Vineet Vaibhav, Emma L. Thompson, David A. Raftos, Paul A. Haynes*

*Corresponding author for this work

    Research output: Contribution to journalArticlepeer-review

    8 Citations (Scopus)


    The Sydney Rock Oyster (SRO) (Saccostrea glomerata) industry of Australia has faced repeated challenges from both anthropogenic and natural threats. One important factor that has caused substantial loss to the industry is a protozoan-borne disease known as QX disease. To ensure sustainable production of SRO, a selective breeding programme has been employed to develop a line of QX disease resistant oysters. In this study, we have performed a label-free quantitative shotgun proteomic analysis of control and selectively bred SRO to identify potential protein biomarkers of disease resistance. We extracted proteins from the gills of two different oyster populations (QX resistant and non-selected wild type, n = 20 per population) sampled at two different time points, to gain insights into disease resistance during the oyster growth cycle. The current study identifies a pattern of protein changes over the two time points, which includes some results coincident with previous published reports, as well as some novel findings. We have identified 21 differentially expressed proteins between the two lines of oysters at the first time point, and 22 differentially expressed proteins at the second time point.
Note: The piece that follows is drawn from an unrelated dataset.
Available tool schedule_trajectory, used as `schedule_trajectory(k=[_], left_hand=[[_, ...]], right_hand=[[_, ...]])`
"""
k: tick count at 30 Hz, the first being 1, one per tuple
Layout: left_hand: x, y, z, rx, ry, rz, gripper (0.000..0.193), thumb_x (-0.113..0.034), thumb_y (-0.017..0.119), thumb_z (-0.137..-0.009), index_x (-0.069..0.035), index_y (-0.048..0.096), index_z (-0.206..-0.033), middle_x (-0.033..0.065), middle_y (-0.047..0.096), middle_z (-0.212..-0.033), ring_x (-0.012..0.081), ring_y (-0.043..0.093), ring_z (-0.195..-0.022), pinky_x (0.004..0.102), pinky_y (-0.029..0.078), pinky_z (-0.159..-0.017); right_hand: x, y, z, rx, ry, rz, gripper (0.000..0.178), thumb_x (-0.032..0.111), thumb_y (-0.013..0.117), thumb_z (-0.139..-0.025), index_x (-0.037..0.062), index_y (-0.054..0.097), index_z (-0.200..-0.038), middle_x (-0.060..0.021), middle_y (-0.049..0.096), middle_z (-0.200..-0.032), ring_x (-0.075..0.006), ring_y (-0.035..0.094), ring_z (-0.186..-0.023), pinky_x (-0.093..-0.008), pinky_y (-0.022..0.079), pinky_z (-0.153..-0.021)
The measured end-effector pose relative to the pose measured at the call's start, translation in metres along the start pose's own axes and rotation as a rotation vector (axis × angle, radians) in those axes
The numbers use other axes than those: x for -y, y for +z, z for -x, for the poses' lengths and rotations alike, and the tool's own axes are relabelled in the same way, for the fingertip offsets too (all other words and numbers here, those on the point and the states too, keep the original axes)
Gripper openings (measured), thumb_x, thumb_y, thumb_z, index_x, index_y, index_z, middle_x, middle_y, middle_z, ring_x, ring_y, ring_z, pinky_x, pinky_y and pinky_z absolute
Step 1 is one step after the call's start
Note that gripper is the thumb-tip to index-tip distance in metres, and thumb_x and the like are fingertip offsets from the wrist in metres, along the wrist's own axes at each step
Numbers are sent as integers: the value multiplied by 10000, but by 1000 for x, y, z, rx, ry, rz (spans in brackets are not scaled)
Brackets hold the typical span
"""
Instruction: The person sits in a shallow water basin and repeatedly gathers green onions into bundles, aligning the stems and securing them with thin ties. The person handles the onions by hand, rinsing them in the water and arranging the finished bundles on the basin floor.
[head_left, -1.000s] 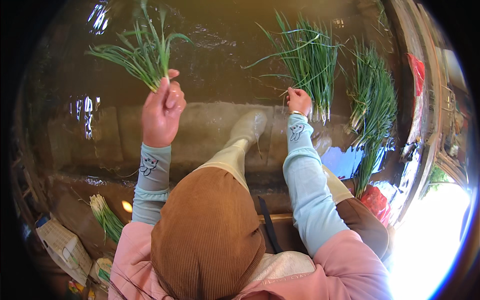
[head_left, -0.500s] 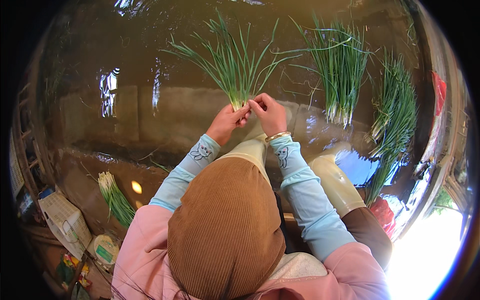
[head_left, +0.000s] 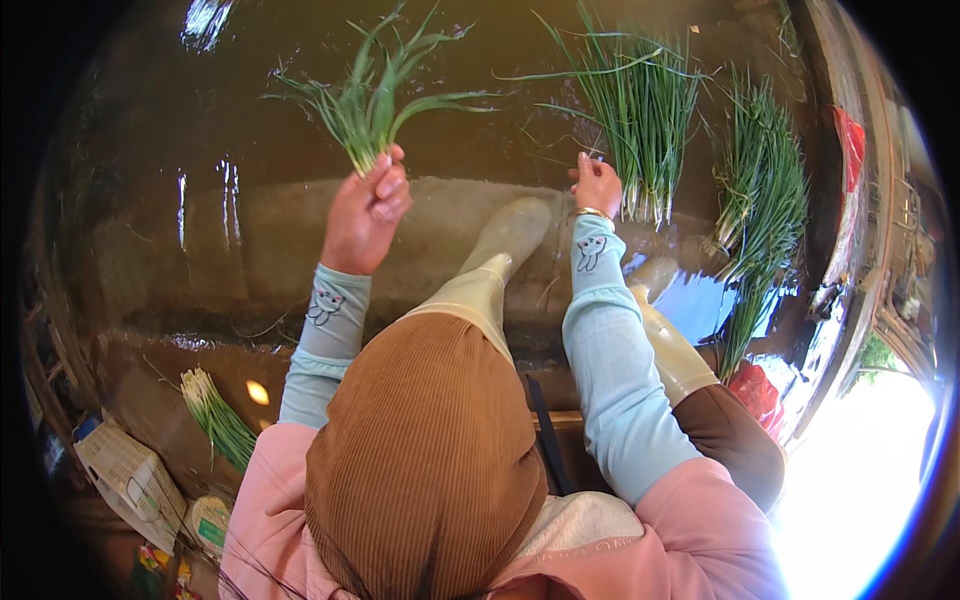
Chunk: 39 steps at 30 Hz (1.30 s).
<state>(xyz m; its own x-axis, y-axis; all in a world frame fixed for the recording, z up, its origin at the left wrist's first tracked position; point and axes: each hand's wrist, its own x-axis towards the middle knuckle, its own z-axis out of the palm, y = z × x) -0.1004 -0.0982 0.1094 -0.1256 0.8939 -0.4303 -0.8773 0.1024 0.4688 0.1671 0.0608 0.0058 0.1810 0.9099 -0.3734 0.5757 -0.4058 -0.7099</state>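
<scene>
My left hand [head_left: 370, 205] is closed around the white lower ends of a small bunch of green onions [head_left: 372, 105], whose green leaves fan out away from me. Apart from it, my right hand [head_left: 597, 187] is pinched at the fingertips, just left of a larger bunch of green onions [head_left: 655, 115] in the shallow brown water. Whatever those fingertips may hold is too small to make out. A further pile of green onions [head_left: 765, 185] lies to the right of that bunch.
Another bunch of green onions [head_left: 220, 420] lies at the lower left, near a pale plastic basket [head_left: 130, 470] and a round tub [head_left: 210, 522]. My booted legs stand in the water [head_left: 240, 90]. Red plastic [head_left: 850, 150] hangs at the right edge.
My hands, close together before at the onion bunch, have moved apart. The left has carried the bunch left and away from me; the right has let go of it and moved right.
</scene>
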Motion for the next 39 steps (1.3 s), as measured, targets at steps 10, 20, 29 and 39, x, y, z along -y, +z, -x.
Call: schedule_trajectory(k=[10, 20, 29, 39], left_hand=[[58, -15, 7, -167, -279, -567, 192, -245, 534, -976, -87, 510, -1082, 67, 630, -1077, 56, 458, -641, 188, 377, -574], [88, -39, 5, -163, -247, -359, 139, -214, 577, -952, -119, 500, -1017, -4, 590, -854, 39, 450, -635, 175, 368, -567], [92, -44, 8, -179, -203, -353, 109, -168, 568, -954, -109, 493, -1007, 1, 583, -826, 39, 436, -626, 176, 349, -556], [93, -47, 13, -192, -193, -278, 86, -128, 538, -963, -93, 490, -1025, 1, 540, -790, 53, 443, -636, 182, 361, -572]], right_hand=[[47, 53, 88, 579, 275, -537, 162, 202, 695, -864, 71, 696, -960, 99, 421, -638, -5, 346, -531, -179, 234, -441], [41, 46, 99, 819, -99, -64, 232, 238, 678, -849, 89, 677, -1028, -5, 600, -761, -129, 573, -683, -327, 470, -597], [58, 43, 95, 496, -898, 327, 135, 151, 667, -812, 118, 608, -929, -45, 581, -871, -227, 612, -748, -340, 493, -627], [57, 55, 68, 253, -1193, 729, 114, 120, 578, -794, 66, 562, -893, -65, 545, -832, -231, 593, -854, -306, 533, -622]])
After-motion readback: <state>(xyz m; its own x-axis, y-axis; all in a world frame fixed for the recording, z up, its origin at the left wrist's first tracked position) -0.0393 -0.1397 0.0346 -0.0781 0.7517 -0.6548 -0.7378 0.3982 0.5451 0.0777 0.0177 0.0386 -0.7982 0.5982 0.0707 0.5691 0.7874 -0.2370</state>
These include proteins involved in cytoskeletal remodelling, immune response, energy metabolism, and numerous other functions. In particular, we report the increased abundance in selectively bred oysters of High Mobility Group Box 1 protein (HMGB1), which has been reported to play an important role in the oyster immune response. In addition, we have identified changes in abundance levels of Major Vault Protein (MVP), Histone H2A, dscam, Ras related Rab11B, proteasome subunits, and numerous other proteins that have previously been reported to be relevant in the context of molluscan stress responses. These proteins have potential for use as disease resistance biomarkers within a population, and also help build our understanding of the biological phenomena underlying selection for disease resistance.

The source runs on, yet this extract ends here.